_What the task asks_.
Lines holding the word "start" are the ones to copy from the data below.

[Data records]
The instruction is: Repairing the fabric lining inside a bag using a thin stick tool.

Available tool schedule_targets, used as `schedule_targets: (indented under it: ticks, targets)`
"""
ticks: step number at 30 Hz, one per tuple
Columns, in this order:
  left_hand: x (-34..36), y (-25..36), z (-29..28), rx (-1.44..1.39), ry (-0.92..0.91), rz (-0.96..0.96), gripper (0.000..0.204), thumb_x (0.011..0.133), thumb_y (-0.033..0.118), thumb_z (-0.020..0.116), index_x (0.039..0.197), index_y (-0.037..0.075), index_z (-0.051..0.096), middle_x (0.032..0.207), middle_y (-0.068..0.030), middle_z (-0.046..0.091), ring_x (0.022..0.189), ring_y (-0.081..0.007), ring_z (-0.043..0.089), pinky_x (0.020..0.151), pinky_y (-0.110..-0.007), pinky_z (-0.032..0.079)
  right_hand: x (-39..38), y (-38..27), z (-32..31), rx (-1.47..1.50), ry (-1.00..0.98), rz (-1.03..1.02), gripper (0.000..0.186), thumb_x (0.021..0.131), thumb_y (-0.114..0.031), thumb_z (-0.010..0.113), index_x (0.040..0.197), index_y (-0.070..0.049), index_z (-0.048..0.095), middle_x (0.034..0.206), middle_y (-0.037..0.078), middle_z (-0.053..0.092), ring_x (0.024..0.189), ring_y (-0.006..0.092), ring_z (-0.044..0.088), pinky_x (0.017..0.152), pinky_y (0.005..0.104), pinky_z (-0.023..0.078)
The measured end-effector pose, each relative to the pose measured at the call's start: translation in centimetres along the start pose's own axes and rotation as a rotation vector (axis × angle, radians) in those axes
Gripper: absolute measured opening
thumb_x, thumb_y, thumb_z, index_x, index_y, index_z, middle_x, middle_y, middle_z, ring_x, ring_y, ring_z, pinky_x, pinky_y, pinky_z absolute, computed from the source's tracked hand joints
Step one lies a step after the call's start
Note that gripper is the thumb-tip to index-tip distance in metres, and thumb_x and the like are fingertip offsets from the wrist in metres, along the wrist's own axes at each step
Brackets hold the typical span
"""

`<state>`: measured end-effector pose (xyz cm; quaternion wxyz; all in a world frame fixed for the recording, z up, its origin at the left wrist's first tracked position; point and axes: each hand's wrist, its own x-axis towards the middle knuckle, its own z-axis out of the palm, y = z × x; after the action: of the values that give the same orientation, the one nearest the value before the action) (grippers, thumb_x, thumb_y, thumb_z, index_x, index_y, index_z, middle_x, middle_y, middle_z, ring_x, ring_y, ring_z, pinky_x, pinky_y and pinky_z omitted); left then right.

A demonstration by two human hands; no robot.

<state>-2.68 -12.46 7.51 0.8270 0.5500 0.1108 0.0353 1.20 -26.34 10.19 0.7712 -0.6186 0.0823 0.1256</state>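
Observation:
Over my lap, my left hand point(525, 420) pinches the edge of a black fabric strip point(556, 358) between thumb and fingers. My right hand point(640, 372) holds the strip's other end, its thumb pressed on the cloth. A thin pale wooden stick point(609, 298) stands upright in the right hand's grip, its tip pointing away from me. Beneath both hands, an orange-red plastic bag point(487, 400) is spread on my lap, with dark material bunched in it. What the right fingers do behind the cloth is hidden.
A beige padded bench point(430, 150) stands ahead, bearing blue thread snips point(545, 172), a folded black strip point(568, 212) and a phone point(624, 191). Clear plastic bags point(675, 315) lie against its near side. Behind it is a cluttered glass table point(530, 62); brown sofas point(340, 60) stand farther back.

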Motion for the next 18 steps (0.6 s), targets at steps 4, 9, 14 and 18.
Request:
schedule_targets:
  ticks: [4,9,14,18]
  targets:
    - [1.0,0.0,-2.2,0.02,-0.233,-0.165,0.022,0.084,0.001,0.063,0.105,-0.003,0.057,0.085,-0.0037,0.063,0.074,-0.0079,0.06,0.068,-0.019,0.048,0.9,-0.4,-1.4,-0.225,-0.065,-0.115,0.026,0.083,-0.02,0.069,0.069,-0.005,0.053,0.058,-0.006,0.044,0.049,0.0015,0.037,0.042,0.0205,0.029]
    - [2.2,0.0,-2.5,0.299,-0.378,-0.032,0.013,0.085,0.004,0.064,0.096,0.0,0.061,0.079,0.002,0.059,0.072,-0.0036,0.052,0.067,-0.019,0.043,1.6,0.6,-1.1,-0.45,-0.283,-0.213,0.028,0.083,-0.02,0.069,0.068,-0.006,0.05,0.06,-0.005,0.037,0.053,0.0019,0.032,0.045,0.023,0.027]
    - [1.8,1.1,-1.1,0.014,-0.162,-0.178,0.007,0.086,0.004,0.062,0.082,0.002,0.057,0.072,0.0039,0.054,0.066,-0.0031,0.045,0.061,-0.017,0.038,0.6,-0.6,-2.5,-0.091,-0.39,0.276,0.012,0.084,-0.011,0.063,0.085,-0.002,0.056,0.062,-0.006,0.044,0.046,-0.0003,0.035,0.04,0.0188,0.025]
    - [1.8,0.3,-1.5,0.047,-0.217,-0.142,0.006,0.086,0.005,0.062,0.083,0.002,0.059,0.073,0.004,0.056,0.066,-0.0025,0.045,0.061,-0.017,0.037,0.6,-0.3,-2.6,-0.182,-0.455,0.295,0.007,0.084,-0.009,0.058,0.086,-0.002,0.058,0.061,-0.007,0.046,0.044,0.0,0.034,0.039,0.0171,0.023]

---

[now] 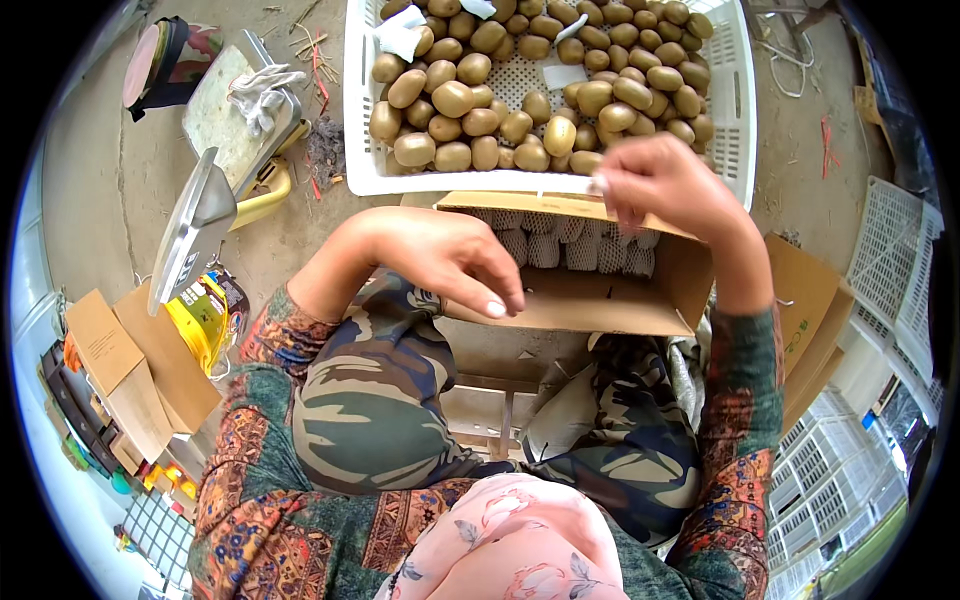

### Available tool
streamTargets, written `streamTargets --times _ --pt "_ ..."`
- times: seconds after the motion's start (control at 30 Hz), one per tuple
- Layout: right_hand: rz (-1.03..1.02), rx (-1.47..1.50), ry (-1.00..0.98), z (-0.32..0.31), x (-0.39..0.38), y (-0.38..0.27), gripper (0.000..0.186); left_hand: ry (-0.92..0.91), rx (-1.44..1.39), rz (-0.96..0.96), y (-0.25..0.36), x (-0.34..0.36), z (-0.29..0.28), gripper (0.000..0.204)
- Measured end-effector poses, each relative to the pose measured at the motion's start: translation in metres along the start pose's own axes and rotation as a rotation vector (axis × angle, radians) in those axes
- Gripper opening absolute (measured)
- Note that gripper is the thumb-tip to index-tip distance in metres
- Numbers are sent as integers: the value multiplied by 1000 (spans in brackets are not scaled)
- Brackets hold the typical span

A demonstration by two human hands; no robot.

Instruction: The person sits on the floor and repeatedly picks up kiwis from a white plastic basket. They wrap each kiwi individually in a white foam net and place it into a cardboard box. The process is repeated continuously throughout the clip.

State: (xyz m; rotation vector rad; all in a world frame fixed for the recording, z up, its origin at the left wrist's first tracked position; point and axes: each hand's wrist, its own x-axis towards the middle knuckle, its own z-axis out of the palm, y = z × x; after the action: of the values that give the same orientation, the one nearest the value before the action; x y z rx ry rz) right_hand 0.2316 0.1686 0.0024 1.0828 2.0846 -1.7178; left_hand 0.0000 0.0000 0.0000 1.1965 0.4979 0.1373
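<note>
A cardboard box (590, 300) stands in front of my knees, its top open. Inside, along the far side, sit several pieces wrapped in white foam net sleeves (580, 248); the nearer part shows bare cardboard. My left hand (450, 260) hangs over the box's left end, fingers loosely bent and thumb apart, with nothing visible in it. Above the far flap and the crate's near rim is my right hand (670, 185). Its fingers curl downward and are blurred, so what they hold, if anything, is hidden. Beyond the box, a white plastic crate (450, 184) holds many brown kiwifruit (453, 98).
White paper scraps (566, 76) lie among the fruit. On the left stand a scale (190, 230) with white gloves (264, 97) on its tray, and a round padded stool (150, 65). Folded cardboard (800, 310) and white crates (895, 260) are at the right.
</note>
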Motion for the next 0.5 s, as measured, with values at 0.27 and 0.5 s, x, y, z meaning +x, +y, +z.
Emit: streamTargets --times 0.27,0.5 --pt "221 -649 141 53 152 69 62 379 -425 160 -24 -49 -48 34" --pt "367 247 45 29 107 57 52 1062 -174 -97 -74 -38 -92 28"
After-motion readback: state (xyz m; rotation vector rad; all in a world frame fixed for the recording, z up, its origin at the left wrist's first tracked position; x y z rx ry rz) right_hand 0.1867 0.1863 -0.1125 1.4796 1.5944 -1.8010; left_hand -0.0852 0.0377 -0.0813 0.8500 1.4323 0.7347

_Reply_.
The measured end-effector pose, each relative to the pose measured at the call's start: translation in centimetres along the start pose's own axes and rotation as a rotation vector (axis × angle, radians) in those axes
Step one lies a step after the call's start
- times: seconds after the motion's start (control at 30 Hz), one per tuple
- Measured end-effector poses, each relative to the pose measured at the motion's start: translation in metres along the start pose's own axes and rotation as a rotation vector (axis × angle, radians) in those axes

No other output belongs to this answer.